Ferenc started his studies at the age of 16 in Wien, when he entered into the Jesuit Order. He finished his studies of theology in Nagyszombat, and then he was the supervisor of the convict for a year. He celebrated his first mass on 18 June 1769 in Zélpuszta, in the family's chapel that his father built on their private Estate. After the Jesuit order was abolished in 1773, he became parish priest on Nemesapáti, an office which he occupied for about 30 years. During this time he managed to achieve the church's total restoration and the cemetery's replanning. In 1779 his mother Anna Rosty wrote her will, where she ordered that after her death, her other sons will assist economically Ferenc, in other he will have a comfortable retirement, as a member of the clergy he had no possessions. In 1794 he became the dean of the district of Nagykanizsa, and in 1803 master prebendary of Veszprém (Latin: "Reverendissimus C. E. W. Magister Canonicus"). He was also the director of the Saint Paul retired priests' house on Veszprém (Latin: Seminarii S. Pauli Emeritorim DD. Parrochorum Praefectus).

==Works==
- Eucharisticon Benedicto Sajgho Ord. S. Bened. ad S. Martinum Archi Abbati, vota Deo secundem profitenti. Tyrnaviae, 1767. (Lyrai költemény.)
- Panegyricus D. Francisco Xav. dictus. Tyrnaviae, 1768.

==Bibliography==
- Magyar Katolikus Lexikon. Főszerk. Diós István. Szerk. Viczián János. Bp., Szent István Társulat, 1993-.

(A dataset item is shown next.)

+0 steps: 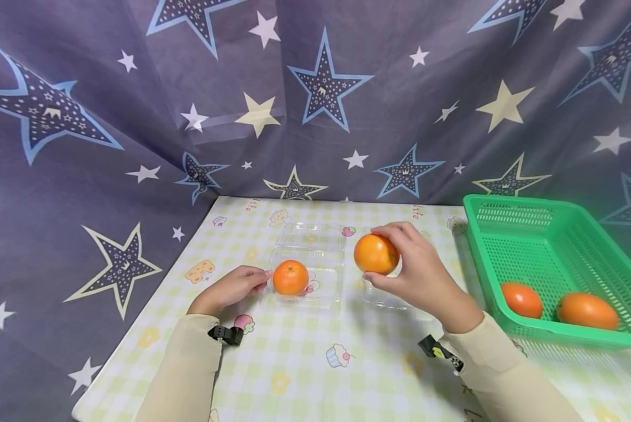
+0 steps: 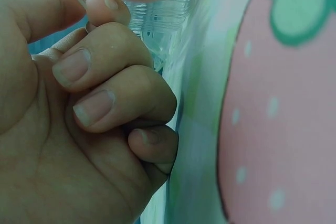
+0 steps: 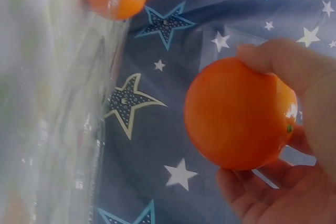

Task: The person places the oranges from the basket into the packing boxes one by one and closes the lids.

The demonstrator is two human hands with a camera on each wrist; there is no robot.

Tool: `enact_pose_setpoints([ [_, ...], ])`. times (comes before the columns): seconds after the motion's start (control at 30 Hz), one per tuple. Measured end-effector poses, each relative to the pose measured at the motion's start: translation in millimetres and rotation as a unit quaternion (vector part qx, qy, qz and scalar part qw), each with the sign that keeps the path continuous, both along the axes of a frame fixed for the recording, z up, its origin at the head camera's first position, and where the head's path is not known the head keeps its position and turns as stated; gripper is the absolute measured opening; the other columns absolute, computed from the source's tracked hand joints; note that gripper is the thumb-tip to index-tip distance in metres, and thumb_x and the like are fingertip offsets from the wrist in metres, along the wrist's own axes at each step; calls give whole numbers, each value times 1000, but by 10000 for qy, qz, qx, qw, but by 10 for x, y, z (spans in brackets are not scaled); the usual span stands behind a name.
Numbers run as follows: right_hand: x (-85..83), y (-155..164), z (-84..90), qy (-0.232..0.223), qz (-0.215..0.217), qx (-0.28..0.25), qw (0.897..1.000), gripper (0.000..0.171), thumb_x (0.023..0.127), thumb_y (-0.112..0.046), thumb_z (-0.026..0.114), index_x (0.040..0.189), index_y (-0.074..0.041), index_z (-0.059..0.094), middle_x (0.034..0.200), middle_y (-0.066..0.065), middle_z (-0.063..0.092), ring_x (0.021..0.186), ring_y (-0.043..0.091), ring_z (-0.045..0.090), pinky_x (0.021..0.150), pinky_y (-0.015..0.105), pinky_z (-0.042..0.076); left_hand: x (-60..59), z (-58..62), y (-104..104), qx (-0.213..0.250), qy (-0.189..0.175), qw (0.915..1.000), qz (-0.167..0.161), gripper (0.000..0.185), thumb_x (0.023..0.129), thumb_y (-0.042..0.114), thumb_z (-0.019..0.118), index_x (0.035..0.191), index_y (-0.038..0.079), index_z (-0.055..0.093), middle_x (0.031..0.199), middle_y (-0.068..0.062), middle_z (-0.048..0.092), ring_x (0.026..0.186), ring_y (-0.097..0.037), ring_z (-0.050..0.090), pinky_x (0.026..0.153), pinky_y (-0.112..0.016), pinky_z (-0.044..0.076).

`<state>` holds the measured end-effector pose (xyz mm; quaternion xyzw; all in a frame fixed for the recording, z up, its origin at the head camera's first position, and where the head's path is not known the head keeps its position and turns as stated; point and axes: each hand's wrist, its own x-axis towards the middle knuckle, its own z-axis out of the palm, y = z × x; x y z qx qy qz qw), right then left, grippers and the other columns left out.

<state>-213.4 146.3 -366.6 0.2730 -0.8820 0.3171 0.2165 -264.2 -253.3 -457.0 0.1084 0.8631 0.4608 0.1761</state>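
My right hand (image 1: 418, 266) grips an orange (image 1: 375, 254) from the side, fingers over the top and thumb beneath, lifting it above a clear plastic box (image 1: 381, 297). In the right wrist view the same orange (image 3: 239, 114) fills the frame's right half, held by fingertips (image 3: 273, 59). A second orange (image 1: 290, 277) sits in an open clear clamshell box (image 1: 328, 280) whose lid (image 1: 312, 235) lies back. My left hand (image 1: 235, 287) rests at that box's left edge. In the left wrist view its fingers (image 2: 100, 72) are curled, and thumb and fingertip pinch the clear box's rim (image 2: 157, 30).
A green mesh basket (image 1: 510, 205) stands at the right, holding two oranges (image 1: 522, 299) (image 1: 587, 310). The table wears a pale checked cloth with cartoon prints (image 1: 315, 357). A star-patterned curtain (image 1: 320, 94) hangs close behind and on the left.
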Motion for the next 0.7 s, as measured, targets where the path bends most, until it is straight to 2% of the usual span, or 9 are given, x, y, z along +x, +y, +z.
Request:
enact_pose_setpoints([
  [0.43,-113,-290,-113,28,620,439,9971,75,74,-34,95,135,-10,59,131,3,64,118,22,60,103,43,52,29,1,-8,-33,-16,10000,44,51,106,46,54,78,4,55,67,0,40,61,-16,35,66,-29,32],
  [0.7,-190,-412,-120,-180,523,633,9965,72,75,-37,93,136,-13,62,135,3,62,125,23,58,106,44,50,16,-1,-1,-68,112,9999,-50,51,107,44,53,80,1,55,67,0,40,61,-16,36,66,-29,32],
])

- Veszprém megyei életrajzi lexikon. Főszerk. Varga Béla. Veszprém, Veszprém Megyei Önkormányzatok Közgyűlése, 1998.
- Zalai életrajzi kislexikon. Szerk. Gyimesi Endre. Zalaegerszeg, Zala Megyei Önkormányzati Közgyűlés, 1994.
- Zalai életrajzi kislexikon. 3. javított, bővített kiadás. Szerk. Fatér Bernadett, Horváth József, Kiss Gábor [és mások]. Zalaegerszeg, Deák Ferenc Megyei Könyvtár, 2005.